### What to work on
Keep every word of the listing and reproduce it exactly, but set aside any image found there.

### Stored data
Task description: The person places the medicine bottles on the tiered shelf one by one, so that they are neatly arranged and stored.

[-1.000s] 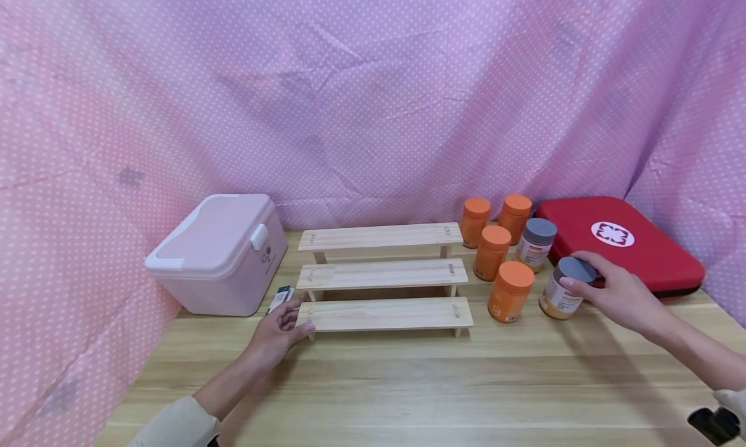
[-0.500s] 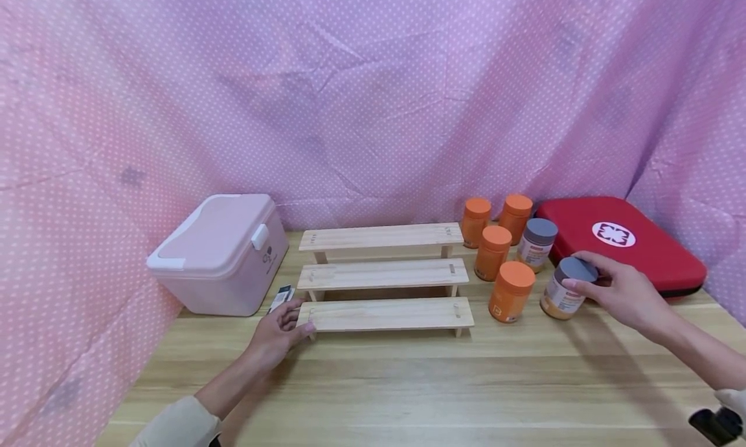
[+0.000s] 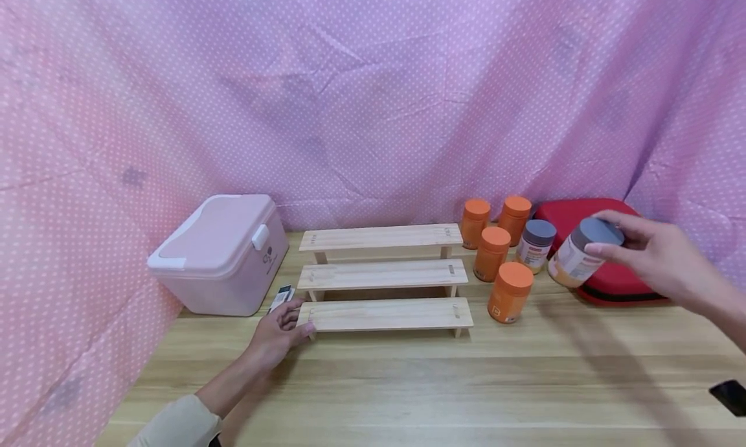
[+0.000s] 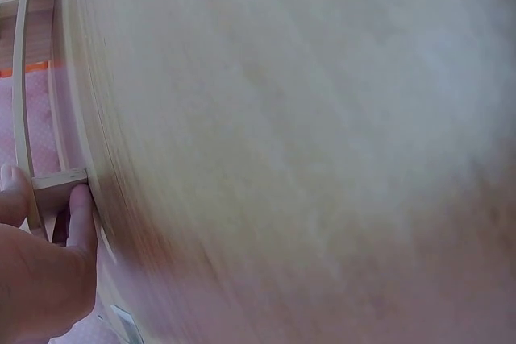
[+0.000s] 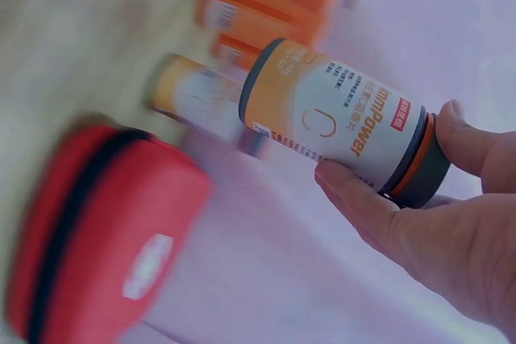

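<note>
My right hand (image 3: 667,256) grips a supplement bottle (image 3: 573,264) by its grey lid, with thumb and fingers on opposite sides. The bottle is tilted and raised above the table, in front of the red case. In the right wrist view its white and orange label (image 5: 334,114) shows. My left hand (image 3: 275,338) holds the left end of a three-step wooden rack (image 3: 387,315) at its lowest step. In the left wrist view a finger lies against the leg (image 4: 58,189) under that step, and the thumb is at the board.
Several orange bottles (image 3: 509,295) and a second grey-lidded bottle (image 3: 535,247) stand right of the rack. A red zip case (image 3: 618,280) lies behind the right hand. A pink lidded box (image 3: 218,265) sits at left, a small packet (image 3: 282,296) beside it. A pink dotted curtain (image 3: 373,110) hangs behind.
My right hand has lifted the grey-lidded bottle off the table, up and slightly right, and tilted it. The left hand has stayed at the rack.
</note>
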Action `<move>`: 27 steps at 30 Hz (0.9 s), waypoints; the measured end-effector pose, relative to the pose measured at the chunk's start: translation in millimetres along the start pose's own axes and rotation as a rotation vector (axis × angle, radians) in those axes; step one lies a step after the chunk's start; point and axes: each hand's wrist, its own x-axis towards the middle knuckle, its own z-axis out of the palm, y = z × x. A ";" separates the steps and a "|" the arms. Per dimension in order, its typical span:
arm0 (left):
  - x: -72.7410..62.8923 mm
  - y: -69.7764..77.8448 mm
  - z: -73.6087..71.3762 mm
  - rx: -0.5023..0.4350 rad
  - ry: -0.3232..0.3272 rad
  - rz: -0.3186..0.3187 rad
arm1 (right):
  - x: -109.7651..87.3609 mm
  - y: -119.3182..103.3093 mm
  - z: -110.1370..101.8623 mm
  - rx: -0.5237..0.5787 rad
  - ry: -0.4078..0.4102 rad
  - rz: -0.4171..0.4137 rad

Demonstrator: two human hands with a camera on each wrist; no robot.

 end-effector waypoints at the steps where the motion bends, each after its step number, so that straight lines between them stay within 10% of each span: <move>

### Task output
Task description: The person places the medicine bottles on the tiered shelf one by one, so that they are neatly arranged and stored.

[-1.000s] 
[-0.500s] 
[+0.000s] 
[+0.000s] 
[+0.000s] 

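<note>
My right hand (image 3: 667,256) grips a supplement bottle (image 3: 573,264) by its grey lid, with thumb and fingers on opposite sides. The bottle is tilted and raised above the table, in front of the red case. In the right wrist view its white and orange label (image 5: 334,114) shows. My left hand (image 3: 275,338) holds the left end of a three-step wooden rack (image 3: 387,315) at its lowest step. In the left wrist view a finger lies against the leg (image 4: 58,189) under that step, and the thumb is at the board.
Several orange bottles (image 3: 509,295) and a second grey-lidded bottle (image 3: 535,247) stand right of the rack. A red zip case (image 3: 618,280) lies behind the right hand. A pink lidded box (image 3: 218,265) sits at left, a small packet (image 3: 282,296) beside it. A pink dotted curtain (image 3: 373,110) hangs behind.
My right hand has lifted the grey-lidded bottle off the table, up and slightly right, and tilted it. The left hand has stayed at the rack.
</note>
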Action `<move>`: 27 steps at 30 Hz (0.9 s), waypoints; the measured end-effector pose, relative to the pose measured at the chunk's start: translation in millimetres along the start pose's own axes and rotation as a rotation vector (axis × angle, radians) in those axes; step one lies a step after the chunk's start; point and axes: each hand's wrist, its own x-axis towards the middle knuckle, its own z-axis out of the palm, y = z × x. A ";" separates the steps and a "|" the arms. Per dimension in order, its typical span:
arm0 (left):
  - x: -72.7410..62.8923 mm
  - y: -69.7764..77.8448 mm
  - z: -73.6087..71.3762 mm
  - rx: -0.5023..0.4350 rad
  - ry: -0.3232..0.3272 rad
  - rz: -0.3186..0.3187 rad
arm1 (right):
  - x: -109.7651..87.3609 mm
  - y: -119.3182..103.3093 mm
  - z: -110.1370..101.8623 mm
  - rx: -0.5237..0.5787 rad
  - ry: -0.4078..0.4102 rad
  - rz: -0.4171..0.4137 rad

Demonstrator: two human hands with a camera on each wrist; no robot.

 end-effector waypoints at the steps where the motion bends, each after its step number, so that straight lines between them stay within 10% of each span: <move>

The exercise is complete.